Instructions for the task |
Each entry below is to be written out exactly, and the pictures are to be left out.

----- Available data

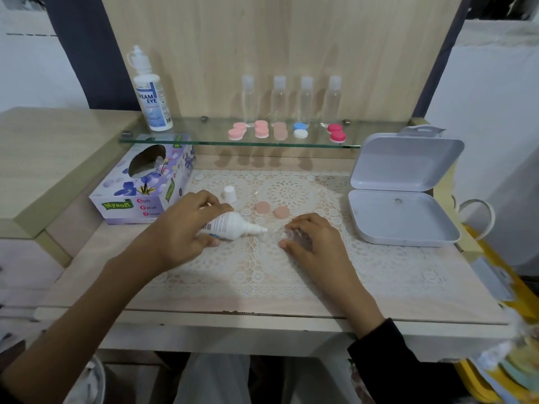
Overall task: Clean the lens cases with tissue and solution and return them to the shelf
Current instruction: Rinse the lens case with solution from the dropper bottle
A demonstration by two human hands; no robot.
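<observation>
1. Left hand [186, 225] has fingers and thumb curled round a small solution bottle [230, 225]. The bottle is tipped on its side, nozzle pointing right.
2. Right hand [309, 237] has fingers curled and pinches a clear lens case base [287, 236] between thumb and fingers, low over the lace mat [291, 266]. The base is see-through and its outline is hard to make out.
3. The nozzle tip is just beside the base; I cannot tell if they touch.
4. Two peach caps [262, 207] lie flat on the mat, just beyond the hands and near each other.
5. A white bottle cap [229, 193] stands upright on the mat, behind the left hand.
6. A tissue box [145, 185] sits on the tabletop [437, 298] at the left, partly under the glass shelf [201, 131].
7. The shelf carries five closed lens cases [261, 129] in a row: two pink, one peach, one blue and white, one red.
8. Behind them stand four clear bottles [250, 97]; a large solution bottle [151, 97] stands at the shelf's left end.
9. A pale box [402, 217] lies open at the right, its lid tilted back.
</observation>
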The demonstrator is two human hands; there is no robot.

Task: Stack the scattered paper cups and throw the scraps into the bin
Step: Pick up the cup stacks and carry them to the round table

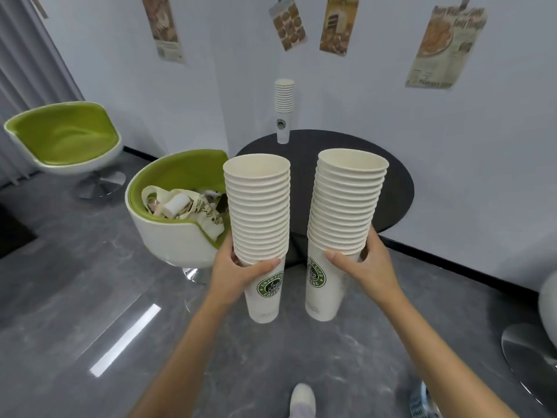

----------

Task output |
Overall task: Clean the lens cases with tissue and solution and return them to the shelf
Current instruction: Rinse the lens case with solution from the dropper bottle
A demonstration by two human hands; no robot.
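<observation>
1. Left hand [186, 225] has fingers and thumb curled round a small solution bottle [230, 225]. The bottle is tipped on its side, nozzle pointing right.
2. Right hand [309, 237] has fingers curled and pinches a clear lens case base [287, 236] between thumb and fingers, low over the lace mat [291, 266]. The base is see-through and its outline is hard to make out.
3. The nozzle tip is just beside the base; I cannot tell if they touch.
4. Two peach caps [262, 207] lie flat on the mat, just beyond the hands and near each other.
5. A white bottle cap [229, 193] stands upright on the mat, behind the left hand.
6. A tissue box [145, 185] sits on the tabletop [437, 298] at the left, partly under the glass shelf [201, 131].
7. The shelf carries five closed lens cases [261, 129] in a row: two pink, one peach, one blue and white, one red.
8. Behind them stand four clear bottles [250, 97]; a large solution bottle [151, 97] stands at the shelf's left end.
9. A pale box [402, 217] lies open at the right, its lid tilted back.
</observation>
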The demonstrator is two human hands; there is no robot.

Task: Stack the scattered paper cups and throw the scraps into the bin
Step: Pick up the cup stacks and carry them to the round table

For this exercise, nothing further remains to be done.